▶ Task instructions
What you return must be the complete listing, unchanged.

....

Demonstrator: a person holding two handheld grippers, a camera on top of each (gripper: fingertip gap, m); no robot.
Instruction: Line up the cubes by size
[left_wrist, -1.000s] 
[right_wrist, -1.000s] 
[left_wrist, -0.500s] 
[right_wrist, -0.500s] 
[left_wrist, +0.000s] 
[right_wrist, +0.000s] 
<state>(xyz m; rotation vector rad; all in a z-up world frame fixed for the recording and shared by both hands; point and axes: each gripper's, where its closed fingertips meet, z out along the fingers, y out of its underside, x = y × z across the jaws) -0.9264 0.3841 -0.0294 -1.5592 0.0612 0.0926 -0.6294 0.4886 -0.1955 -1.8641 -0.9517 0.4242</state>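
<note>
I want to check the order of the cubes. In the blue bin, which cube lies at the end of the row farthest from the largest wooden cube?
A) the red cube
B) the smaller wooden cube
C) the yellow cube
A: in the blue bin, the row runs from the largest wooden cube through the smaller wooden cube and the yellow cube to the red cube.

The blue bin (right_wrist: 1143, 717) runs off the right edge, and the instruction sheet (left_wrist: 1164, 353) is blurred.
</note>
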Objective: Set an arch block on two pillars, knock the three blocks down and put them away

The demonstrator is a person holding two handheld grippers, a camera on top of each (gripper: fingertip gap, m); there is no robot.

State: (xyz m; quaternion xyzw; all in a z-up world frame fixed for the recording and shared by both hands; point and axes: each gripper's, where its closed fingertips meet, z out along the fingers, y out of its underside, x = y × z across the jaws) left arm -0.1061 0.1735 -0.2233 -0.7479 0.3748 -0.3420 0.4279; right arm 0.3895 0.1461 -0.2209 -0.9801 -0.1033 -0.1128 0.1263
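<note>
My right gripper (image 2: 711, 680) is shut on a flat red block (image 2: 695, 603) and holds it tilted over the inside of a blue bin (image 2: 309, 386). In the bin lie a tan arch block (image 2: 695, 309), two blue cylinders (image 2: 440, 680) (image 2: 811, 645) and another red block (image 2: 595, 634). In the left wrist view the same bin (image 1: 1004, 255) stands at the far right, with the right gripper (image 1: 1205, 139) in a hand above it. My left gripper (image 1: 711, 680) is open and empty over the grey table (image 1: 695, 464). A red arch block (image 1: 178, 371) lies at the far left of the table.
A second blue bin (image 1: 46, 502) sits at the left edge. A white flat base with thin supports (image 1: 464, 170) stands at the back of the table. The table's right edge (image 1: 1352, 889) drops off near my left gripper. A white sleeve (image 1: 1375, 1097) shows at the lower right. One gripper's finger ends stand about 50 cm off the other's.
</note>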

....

▶ Worked solution
Demonstrator: a person holding two handheld grippers, a camera on top of each (gripper: fingertip gap, m); no robot.
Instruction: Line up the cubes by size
[left_wrist, -1.000s] 
[right_wrist, -1.000s] 
[left_wrist, -0.500s] 
[right_wrist, -0.500s] 
[left_wrist, +0.000s] 
[right_wrist, +0.000s] 
<state>(xyz m; rotation vector rad; all in a z-up world frame fixed for the recording and shared by both hands; point and axes: each gripper's, where its closed fingertips meet, z out along the fingers, y out of its underside, x = y × z across the jaws) -0.9264 0.3841 -0.0294 -1.5592 0.0612 0.0926 -0.6294 0.4886 -0.1955 -1.8641 -0.9517 0.4242</state>
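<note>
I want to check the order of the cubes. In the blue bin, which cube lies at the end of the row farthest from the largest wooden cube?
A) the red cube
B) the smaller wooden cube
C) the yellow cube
A: in the blue bin, the row runs from the largest wooden cube through the smaller wooden cube and the yellow cube to the red cube.

The blue bin (right_wrist: 1143, 717) runs off the right edge, and the instruction sheet (left_wrist: 1164, 353) is blurred.
</note>
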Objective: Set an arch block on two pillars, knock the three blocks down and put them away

The demonstrator is a person holding two handheld grippers, a camera on top of each (gripper: fingertip gap, m); there is no robot.

State: (xyz m; quaternion xyzw; all in a z-up world frame fixed for the recording and shared by both hands; point and axes: each gripper's, where its closed fingertips meet, z out along the fingers, y out of its underside, x = y × z across the jaws) left arm -0.1061 0.1735 -0.2233 -0.7479 0.3748 -0.3420 0.4279; right arm 0.3895 0.1461 -0.2209 -0.9801 -0.1033 -0.1128 0.1263
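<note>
My right gripper (image 2: 711, 680) is shut on a flat red block (image 2: 695, 603) and holds it tilted over the inside of a blue bin (image 2: 309, 386). In the bin lie a tan arch block (image 2: 695, 309), two blue cylinders (image 2: 440, 680) (image 2: 811, 645) and another red block (image 2: 595, 634). In the left wrist view the same bin (image 1: 1004, 255) stands at the far right, with the right gripper (image 1: 1205, 139) in a hand above it. My left gripper (image 1: 711, 680) is open and empty over the grey table (image 1: 695, 464). A red arch block (image 1: 178, 371) lies at the far left of the table.
A second blue bin (image 1: 46, 502) sits at the left edge. A white flat base with thin supports (image 1: 464, 170) stands at the back of the table. The table's right edge (image 1: 1352, 889) drops off near my left gripper. A white sleeve (image 1: 1375, 1097) shows at the lower right. One gripper's finger ends stand about 50 cm off the other's.
</note>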

This exercise is now finished.